▶ What this task involves: Please copy out the full listing that follows exactly; no picture belongs in the copy.

▶ Dataset extract:
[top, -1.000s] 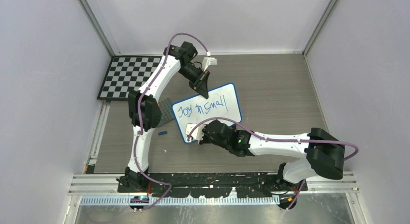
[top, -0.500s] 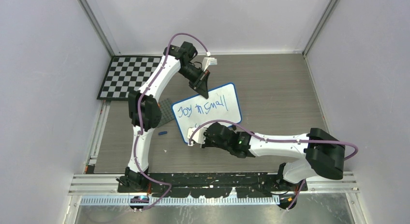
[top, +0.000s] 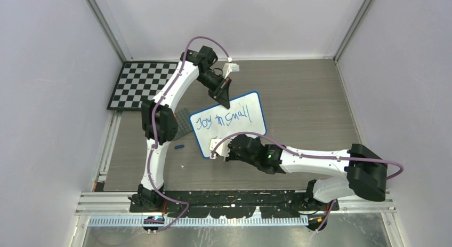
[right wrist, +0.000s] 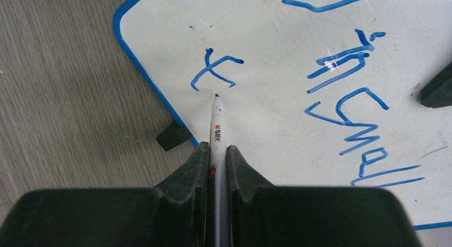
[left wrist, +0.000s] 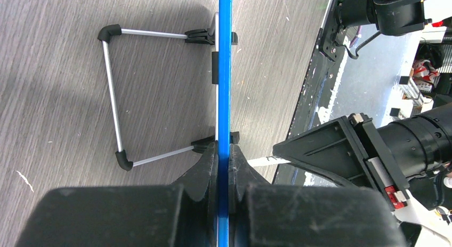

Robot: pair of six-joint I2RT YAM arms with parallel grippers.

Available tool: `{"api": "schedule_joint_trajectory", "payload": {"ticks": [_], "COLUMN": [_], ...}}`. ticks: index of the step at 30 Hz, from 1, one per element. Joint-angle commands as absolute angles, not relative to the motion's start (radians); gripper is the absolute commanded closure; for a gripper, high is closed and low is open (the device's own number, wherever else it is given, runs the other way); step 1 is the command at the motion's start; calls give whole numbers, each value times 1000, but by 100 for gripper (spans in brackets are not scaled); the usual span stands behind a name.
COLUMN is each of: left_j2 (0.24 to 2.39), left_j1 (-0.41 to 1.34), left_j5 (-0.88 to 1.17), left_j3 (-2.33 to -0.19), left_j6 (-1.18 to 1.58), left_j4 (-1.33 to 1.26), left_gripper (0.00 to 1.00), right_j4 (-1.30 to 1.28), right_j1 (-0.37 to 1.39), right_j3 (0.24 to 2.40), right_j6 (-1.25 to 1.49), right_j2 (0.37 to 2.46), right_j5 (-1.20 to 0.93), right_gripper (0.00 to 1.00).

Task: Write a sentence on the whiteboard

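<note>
The whiteboard (top: 250, 124) with its blue frame stands tilted at mid-table. On it the sentence (top: 221, 119) reads "Joy in Small" in blue. My left gripper (top: 225, 102) is shut on the board's top edge; in the left wrist view its jaws (left wrist: 223, 151) pinch the blue frame (left wrist: 224, 71). My right gripper (top: 226, 149) sits at the board's lower left, shut on a white marker (right wrist: 216, 124). The marker's blue tip rests on the whiteboard (right wrist: 266, 113) just below a freshly drawn "t" (right wrist: 216, 71) that starts a second line.
A black-and-white checkerboard (top: 139, 84) lies at the back left. A grey studded plate (top: 184, 121) lies partly under the left arm. A small blue cap (top: 179, 147) lies left of the board. A wire stand (left wrist: 114, 92) props the board from behind; a black foot (right wrist: 173, 136) shows.
My right gripper with the marker has shifted a little at the board's lower left, and the right arm's elbow has moved right. The left gripper and the board have stayed still.
</note>
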State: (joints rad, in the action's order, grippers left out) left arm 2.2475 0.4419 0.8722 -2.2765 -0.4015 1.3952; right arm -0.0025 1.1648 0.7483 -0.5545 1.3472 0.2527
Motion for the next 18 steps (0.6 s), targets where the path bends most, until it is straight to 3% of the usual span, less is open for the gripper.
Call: {"api": "schedule_joint_trajectory", "payload": {"ticks": [1,18], "left_j2": [2293,2307], "left_j1": [497,503], "left_j5": [801,807], "left_j3": [-2224,-2233], "left_j6": [-404,-403], "left_j4": [1447,1448], "left_gripper": [100,100], "right_j4": [-21,120], "right_j1": [1163,1147], "right_j3": [808,808], "right_j6": [-548,-580], "right_j2": [1295,1338], "right_j5": [287,377], "right_gripper": [100,100]}}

▶ Written answer:
[top, -1.000s] 
[top, -0.500s] 
[top, +0.000s] 
[right wrist, +0.000s] 
[left wrist, +0.000s] 

Robot: pair of six-joint I2RT YAM arms with parallel grippers.

Available tool: `{"api": "schedule_joint_trajectory", "payload": {"ticks": [_], "COLUMN": [_], ...}}`. ticks: index of the step at 30 Hz, from 1, one per element. Joint-angle commands as absolute angles, not relative to the motion's start (radians); gripper is the absolute commanded closure; for a gripper, high is closed and low is open (the device's own number, wherever else it is given, runs the other way); step 1 is the command at the motion's start; calls give whole numbers, each value times 1000, but by 100 for gripper (spans in brackets are not scaled); the usual span stands behind a name.
COLUMN is each of: left_j2 (0.24 to 2.39), left_j1 (-0.41 to 1.34), left_j5 (-0.88 to 1.17), left_j3 (-2.33 to -0.19), left_j6 (-1.18 to 1.58), left_j4 (-1.33 to 1.26), left_gripper (0.00 to 1.00), right_j4 (-1.30 to 1.28), right_j1 (-0.37 to 1.39), right_j3 (0.24 to 2.40), right_j6 (-1.25 to 1.49), right_j2 (0.37 to 2.46), right_j5 (-1.20 to 0.93), right_gripper (0.00 to 1.00).

Task: Write a sentence on the whiteboard

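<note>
The whiteboard (top: 250, 124) with its blue frame stands tilted at mid-table. On it the sentence (top: 221, 119) reads "Joy in Small" in blue. My left gripper (top: 225, 102) is shut on the board's top edge; in the left wrist view its jaws (left wrist: 223, 151) pinch the blue frame (left wrist: 224, 71). My right gripper (top: 226, 149) sits at the board's lower left, shut on a white marker (right wrist: 216, 124). The marker's blue tip rests on the whiteboard (right wrist: 266, 113) just below a freshly drawn "t" (right wrist: 216, 71) that starts a second line.
A black-and-white checkerboard (top: 139, 84) lies at the back left. A grey studded plate (top: 184, 121) lies partly under the left arm. A small blue cap (top: 179, 147) lies left of the board. A wire stand (left wrist: 114, 92) props the board from behind; a black foot (right wrist: 173, 136) shows.
My right gripper with the marker has shifted a little at the board's lower left, and the right arm's elbow has moved right. The left gripper and the board have stayed still.
</note>
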State: (joints rad, in the action's order, grippers left out) left arm 2.2475 0.4419 0.8722 -2.2765 -0.4015 1.3952; right arm -0.0025 1.1648 0.7483 -0.5545 1.3472 0.2527
Motion for the next 18 steps (0.6 s), targets where the path bends most, until it is straight to 3% of the usual span, less is open for the gripper.
Call: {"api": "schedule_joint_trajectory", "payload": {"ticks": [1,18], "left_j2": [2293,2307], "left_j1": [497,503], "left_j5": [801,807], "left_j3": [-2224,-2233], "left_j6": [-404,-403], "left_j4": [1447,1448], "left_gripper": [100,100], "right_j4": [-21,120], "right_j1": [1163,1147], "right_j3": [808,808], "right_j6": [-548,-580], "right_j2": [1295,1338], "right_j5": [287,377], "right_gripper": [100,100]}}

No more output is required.